— The problem —
Retype each line exactly as it stands, beginning at the first line of the material and finishing with the line that contains "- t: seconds".

— Material provided —
···

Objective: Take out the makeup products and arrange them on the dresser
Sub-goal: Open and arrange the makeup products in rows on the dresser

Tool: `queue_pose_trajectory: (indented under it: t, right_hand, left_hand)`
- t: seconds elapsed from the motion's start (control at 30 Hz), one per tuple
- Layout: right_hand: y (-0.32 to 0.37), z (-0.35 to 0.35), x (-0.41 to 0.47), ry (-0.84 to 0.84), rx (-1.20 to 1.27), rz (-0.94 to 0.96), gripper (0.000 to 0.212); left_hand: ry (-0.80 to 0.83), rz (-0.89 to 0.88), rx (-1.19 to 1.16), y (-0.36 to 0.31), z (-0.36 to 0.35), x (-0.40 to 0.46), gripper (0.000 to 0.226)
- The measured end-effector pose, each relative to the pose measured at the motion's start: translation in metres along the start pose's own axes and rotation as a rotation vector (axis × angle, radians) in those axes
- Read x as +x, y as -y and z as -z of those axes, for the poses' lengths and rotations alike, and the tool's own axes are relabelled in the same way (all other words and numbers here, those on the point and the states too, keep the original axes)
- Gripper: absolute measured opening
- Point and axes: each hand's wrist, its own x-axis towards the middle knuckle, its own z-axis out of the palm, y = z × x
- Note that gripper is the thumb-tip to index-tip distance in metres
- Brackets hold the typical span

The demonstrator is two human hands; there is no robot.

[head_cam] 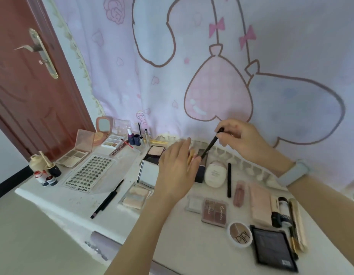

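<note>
Centrally, the right hand (238,135) pinches the upper end of a slim black brush (210,142) between thumb and curled fingers; the stick slants down and leftward, its lower tip near the left hand's fingertips. The left hand (177,167) is flat, fingers straight and close together, hovering palm-down over an open mirrored compact (151,165) with a pale powder pan; whether it touches anything cannot be told. A light blue band (294,172) circles the right wrist.

Around the hands, the white dresser top (59,197) carries flat, mostly rectangular cases: a clear sheet of false lashes (89,170) in rows, a thin black pencil (107,198), a pale pink palette (135,196), a white oval tube (214,173), a black stick (229,179), a mauve eyeshadow palette (214,212), a round brow pot (239,236), a glossy black compact (274,248) and a matte pink box (260,203). Small rounded bottles (43,167) stand at the left edge.

Behind hangs a soft lilac cloth (192,56) printed with balloons, beside a brown panelled door (23,86).
</note>
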Motion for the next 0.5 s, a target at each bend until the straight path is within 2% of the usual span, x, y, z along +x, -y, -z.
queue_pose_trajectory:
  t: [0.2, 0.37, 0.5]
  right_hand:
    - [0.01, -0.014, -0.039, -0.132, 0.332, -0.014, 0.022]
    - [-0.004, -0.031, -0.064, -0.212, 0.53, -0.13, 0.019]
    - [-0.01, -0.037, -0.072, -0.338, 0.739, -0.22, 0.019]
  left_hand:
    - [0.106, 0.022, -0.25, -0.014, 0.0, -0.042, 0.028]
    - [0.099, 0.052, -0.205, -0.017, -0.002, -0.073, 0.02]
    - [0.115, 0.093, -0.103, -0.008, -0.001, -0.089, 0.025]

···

— Response for this exercise —
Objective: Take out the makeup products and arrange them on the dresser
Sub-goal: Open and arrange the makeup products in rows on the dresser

Tool: `queue_pose_trajectory: (indented under it: t, right_hand, left_hand)`
- t: seconds elapsed from the motion's start (control at 30 Hz), one per tuple

That is the complete answer to the exercise.